● THE TASK:
An exact reproduction of all the entries is the expected answer.

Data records
......
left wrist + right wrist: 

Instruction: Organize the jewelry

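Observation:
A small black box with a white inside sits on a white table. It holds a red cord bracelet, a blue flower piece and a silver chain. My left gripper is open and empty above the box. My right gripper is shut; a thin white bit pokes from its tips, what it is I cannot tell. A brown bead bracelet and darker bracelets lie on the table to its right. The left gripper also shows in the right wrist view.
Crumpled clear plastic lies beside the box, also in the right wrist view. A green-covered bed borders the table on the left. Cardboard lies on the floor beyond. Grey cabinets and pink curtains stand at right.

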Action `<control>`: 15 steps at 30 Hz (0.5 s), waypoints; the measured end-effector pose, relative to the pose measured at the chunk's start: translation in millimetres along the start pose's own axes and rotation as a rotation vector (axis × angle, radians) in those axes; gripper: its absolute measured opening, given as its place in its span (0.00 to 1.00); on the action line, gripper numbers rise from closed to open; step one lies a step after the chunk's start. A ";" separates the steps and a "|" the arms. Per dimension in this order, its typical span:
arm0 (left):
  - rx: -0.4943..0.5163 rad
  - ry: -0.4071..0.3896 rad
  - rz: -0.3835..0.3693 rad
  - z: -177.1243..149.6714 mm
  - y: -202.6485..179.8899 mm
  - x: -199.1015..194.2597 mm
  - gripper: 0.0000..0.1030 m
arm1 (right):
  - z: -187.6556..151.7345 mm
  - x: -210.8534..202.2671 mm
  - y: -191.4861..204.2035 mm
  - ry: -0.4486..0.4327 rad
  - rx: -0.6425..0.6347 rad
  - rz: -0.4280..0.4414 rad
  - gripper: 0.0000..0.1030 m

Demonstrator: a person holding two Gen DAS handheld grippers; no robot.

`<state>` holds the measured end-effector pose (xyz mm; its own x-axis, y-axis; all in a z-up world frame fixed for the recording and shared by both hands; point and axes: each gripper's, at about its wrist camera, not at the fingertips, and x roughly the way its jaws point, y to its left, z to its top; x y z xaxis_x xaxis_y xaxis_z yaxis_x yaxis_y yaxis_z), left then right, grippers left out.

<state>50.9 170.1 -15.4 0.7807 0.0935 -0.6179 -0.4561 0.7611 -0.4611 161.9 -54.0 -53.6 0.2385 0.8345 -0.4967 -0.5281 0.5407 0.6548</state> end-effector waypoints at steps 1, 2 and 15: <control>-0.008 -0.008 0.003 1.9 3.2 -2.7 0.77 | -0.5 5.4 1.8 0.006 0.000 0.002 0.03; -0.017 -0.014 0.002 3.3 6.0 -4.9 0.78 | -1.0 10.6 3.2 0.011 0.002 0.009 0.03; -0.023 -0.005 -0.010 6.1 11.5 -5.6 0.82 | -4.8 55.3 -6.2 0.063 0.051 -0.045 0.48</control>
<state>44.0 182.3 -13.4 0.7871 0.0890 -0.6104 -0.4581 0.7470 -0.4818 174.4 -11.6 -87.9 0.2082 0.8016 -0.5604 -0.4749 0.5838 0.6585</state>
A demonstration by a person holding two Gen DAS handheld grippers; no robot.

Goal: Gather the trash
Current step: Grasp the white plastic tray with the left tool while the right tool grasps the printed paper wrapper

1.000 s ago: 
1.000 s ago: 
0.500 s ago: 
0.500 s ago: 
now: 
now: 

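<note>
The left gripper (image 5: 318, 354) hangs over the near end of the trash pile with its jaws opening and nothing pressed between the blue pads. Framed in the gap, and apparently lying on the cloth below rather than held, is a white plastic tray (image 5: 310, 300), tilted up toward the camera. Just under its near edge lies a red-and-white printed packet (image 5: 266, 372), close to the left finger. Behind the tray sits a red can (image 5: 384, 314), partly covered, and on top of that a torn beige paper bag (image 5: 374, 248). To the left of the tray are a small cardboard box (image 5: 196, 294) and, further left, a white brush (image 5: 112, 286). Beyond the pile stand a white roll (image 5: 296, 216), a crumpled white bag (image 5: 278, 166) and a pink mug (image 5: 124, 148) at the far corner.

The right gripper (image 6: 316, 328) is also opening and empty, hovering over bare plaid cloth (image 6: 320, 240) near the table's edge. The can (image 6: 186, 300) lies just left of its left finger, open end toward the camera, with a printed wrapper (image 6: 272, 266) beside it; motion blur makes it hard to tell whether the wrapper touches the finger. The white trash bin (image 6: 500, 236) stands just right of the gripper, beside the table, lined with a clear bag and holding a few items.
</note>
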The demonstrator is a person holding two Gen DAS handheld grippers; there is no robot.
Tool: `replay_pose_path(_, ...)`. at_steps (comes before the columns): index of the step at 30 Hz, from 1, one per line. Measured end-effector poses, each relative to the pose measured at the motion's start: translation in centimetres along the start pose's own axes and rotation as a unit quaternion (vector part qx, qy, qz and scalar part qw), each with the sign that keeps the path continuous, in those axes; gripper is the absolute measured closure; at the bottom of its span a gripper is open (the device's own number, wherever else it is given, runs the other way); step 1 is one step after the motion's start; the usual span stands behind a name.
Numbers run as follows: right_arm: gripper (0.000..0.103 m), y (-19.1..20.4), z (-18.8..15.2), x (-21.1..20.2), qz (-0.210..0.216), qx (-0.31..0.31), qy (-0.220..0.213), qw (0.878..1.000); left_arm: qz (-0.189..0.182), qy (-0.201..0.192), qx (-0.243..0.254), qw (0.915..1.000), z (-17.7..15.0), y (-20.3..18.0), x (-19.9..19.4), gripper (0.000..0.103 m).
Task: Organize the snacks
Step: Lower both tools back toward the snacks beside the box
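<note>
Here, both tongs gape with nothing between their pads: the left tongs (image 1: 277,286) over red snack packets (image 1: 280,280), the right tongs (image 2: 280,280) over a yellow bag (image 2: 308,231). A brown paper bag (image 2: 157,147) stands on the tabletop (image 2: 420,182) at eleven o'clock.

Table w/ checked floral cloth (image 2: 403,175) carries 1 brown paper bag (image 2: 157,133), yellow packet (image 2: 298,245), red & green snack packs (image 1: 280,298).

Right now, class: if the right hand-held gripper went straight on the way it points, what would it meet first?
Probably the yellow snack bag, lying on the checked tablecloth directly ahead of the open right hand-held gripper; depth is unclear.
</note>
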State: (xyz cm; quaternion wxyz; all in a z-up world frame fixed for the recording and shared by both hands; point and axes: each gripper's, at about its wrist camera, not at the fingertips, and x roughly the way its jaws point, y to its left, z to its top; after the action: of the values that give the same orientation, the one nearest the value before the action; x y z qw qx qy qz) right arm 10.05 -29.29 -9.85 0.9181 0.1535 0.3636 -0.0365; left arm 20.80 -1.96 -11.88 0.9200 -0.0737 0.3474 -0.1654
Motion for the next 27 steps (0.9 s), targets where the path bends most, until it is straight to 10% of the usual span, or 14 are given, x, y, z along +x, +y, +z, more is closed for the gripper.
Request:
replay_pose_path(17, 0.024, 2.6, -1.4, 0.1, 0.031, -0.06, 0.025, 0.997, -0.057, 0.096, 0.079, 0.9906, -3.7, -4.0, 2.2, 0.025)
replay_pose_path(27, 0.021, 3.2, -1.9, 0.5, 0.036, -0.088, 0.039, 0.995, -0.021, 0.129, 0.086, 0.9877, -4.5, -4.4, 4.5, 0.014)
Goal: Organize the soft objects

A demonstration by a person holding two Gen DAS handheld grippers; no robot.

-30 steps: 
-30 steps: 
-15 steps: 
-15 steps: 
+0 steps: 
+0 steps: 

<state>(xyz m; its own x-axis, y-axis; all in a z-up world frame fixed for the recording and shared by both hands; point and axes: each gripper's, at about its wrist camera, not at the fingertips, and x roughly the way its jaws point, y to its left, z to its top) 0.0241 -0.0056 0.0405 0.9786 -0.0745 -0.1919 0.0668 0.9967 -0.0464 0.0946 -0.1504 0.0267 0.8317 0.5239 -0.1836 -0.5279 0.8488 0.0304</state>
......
● RESPONSE TO THE TASK:
left wrist + right wrist: 

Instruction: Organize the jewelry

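Observation:
A small black box with a white inside sits on a white table. It holds a red cord bracelet, a blue flower piece and a silver chain. My left gripper is open and empty above the box. My right gripper is shut; a thin white bit pokes from its tips, what it is I cannot tell. A brown bead bracelet and darker bracelets lie on the table to its right. The left gripper also shows in the right wrist view.
Crumpled clear plastic lies beside the box, also in the right wrist view. A green-covered bed borders the table on the left. Cardboard lies on the floor beyond. Grey cabinets and pink curtains stand at right.
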
Action `<control>`: 15 steps at 30 Hz (0.5 s), waypoints; the measured end-effector pose, relative to the pose measured at the chunk's start: translation in millimetres along the start pose's own axes and rotation as a rotation vector (axis × angle, radians) in those axes; gripper: its absolute measured opening, given as its place in its span (0.00 to 1.00); on the action line, gripper numbers rise from closed to open; step one lies a step after the chunk's start. A ";" separates the steps and a "|" the arms. Per dimension in this order, its typical span:
arm0 (left):
  - rx: -0.4943..0.5163 rad
  - ry: -0.4071..0.3896 rad
  - rz: -0.3835..0.3693 rad
  - z: -177.1243..149.6714 mm
  - y: -202.6485..179.8899 mm
  - x: -199.1015..194.2597 mm
  - gripper: 0.0000..0.1030 m
arm1 (right):
  - z: -187.6556..151.7345 mm
  - x: -210.8534..202.2671 mm
  - y: -191.4861..204.2035 mm
  - ry: -0.4486..0.4327 rad
  - rx: -0.6425..0.6347 rad
  - rz: -0.4280..0.4414 rad
  - gripper: 0.0000..0.1030 m

Demonstrator: a person holding two Gen DAS handheld grippers; no robot.

`<state>` holds the measured end-effector pose (xyz mm; its own x-axis, y-axis; all in a z-up world frame fixed for the recording and shared by both hands; point and axes: each gripper's, at about its wrist camera, not at the fingertips, and x roughly the way its jaws point, y to its left, z to its top; x y z xaxis_x xaxis_y xaxis_z yaxis_x yaxis_y yaxis_z), left then right, grippers left out.

<state>50.9 170.1 -15.4 0.7807 0.0935 -0.6179 -0.4561 0.7611 -0.4611 161.9 -54.0 -53.6 0.2385 0.8345 -0.4967 -0.5281 0.5407 0.6548</state> end-effector waypoints at steps 1, 2 and 15: <control>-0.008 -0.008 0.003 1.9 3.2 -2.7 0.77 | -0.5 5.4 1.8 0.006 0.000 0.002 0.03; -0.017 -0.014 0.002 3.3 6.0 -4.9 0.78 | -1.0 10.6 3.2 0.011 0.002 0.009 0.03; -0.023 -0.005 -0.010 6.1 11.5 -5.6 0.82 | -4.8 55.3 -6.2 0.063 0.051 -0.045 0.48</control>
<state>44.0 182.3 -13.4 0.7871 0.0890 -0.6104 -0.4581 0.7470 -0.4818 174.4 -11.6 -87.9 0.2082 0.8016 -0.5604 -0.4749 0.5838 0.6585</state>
A demonstration by a person holding two Gen DAS handheld grippers; no robot.

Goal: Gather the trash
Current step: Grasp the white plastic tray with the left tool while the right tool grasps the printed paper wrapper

1.000 s ago: 
1.000 s ago: 
0.500 s ago: 
0.500 s ago: 
now: 
now: 

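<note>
The left gripper (image 5: 318, 354) hangs over the near end of the trash pile with its jaws opening and nothing pressed between the blue pads. Framed in the gap, and apparently lying on the cloth below rather than held, is a white plastic tray (image 5: 310, 300), tilted up toward the camera. Just under its near edge lies a red-and-white printed packet (image 5: 266, 372), close to the left finger. Behind the tray sits a red can (image 5: 384, 314), partly covered, and on top of that a torn beige paper bag (image 5: 374, 248). To the left of the tray are a small cardboard box (image 5: 196, 294) and, further left, a white brush (image 5: 112, 286). Beyond the pile stand a white roll (image 5: 296, 216), a crumpled white bag (image 5: 278, 166) and a pink mug (image 5: 124, 148) at the far corner.

The right gripper (image 6: 316, 328) is also opening and empty, hovering over bare plaid cloth (image 6: 320, 240) near the table's edge. The can (image 6: 186, 300) lies just left of its left finger, open end toward the camera, with a printed wrapper (image 6: 272, 266) beside it; motion blur makes it hard to tell whether the wrapper touches the finger. The white trash bin (image 6: 500, 236) stands just right of the gripper, beside the table, lined with a clear bag and holding a few items.
</note>
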The demonstrator is a person holding two Gen DAS handheld grippers; there is no robot.
Tool: `replay_pose_path(_, ...)`. at_steps (comes before the columns): index of the step at 30 Hz, from 1, one per line. Measured end-effector poses, each relative to the pose measured at the motion's start: translation in centimetres along the start pose's own axes and rotation as a unit quaternion (vector part qx, qy, qz and scalar part qw), each with the sign that keeps the path continuous, in those axes; gripper is the absolute measured closure; at the bottom of its span a gripper is open (the device's own number, wherever else it is given, runs the other way); step 1 is one step after the motion's start; the usual span stands behind a name.
Numbers run as follows: right_arm: gripper (0.000..0.103 m), y (-19.1..20.4), z (-18.8..15.2), x (-21.1..20.2), qz (-0.210..0.216), qx (-0.31..0.31), qy (-0.220..0.213), qw (0.878..1.000); left_arm: qz (-0.189..0.182), qy (-0.201..0.192), qx (-0.243..0.254), qw (0.915..1.000), z (-17.7..15.0), y (-20.3..18.0), x (-19.9..19.4), gripper (0.000..0.103 m).
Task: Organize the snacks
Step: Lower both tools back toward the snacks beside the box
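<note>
Here, both tongs gape with nothing between their pads: the left tongs (image 1: 277,286) over red snack packets (image 1: 280,280), the right tongs (image 2: 280,280) over a yellow bag (image 2: 308,231). A brown paper bag (image 2: 157,147) stands on the tabletop (image 2: 420,182) at eleven o'clock.

Table w/ checked floral cloth (image 2: 403,175) carries 1 brown paper bag (image 2: 157,133), yellow packet (image 2: 298,245), red & green snack packs (image 1: 280,298).

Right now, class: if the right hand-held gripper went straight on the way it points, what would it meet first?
Probably the yellow snack bag, lying on the checked tablecloth directly ahead of the open right hand-held gripper; depth is unclear.
</note>
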State: (xyz cm; quaternion wxyz; all in a z-up world frame fixed for the recording and shared by both hands; point and axes: each gripper's, at about its wrist camera, not at the fingertips, and x roughly the way its jaws point, y to its left, z to its top; after the action: of the values that give the same orientation, the one nearest the value before the action; x y z qw qx qy qz) right arm 10.05 -29.29 -9.85 0.9181 0.1535 0.3636 -0.0365; left arm 20.80 -1.96 -11.88 0.9200 -0.0737 0.3474 -0.1654
Motion for the next 27 steps (0.9 s), targets where the path bends most, until it is straight to 10% of the usual span, or 14 are given, x, y, z along +x, +y, +z, more is closed for the gripper.
Request:
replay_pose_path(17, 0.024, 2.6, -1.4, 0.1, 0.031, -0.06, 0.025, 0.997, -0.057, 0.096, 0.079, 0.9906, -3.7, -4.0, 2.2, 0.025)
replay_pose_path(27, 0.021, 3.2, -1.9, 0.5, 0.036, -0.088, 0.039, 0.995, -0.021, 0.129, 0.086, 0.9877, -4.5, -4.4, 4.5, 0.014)
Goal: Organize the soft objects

A demonstration by a person holding two Gen DAS handheld grippers; no robot.

-30 steps: 
-30 steps: 
-15 steps: 
-15 steps: 
+0 steps: 
+0 steps: 

<state>(xyz m; its own x-axis, y-axis; all in a z-up world frame fixed for the recording and shared by both hands; point and axes: each gripper's, at about its wrist camera, not at the fingertips, and x roughly the way its jaws point, y to its left, z to its top) 0.0241 -0.0056 0.0405 0.9786 -0.0745 -0.1919 0.0668 0.9967 -0.0464 0.0946 -0.1504 0.0267 0.8317 0.5239 -0.1836 -0.5279 0.8488 0.0304</state>

Nothing else belongs to this exercise.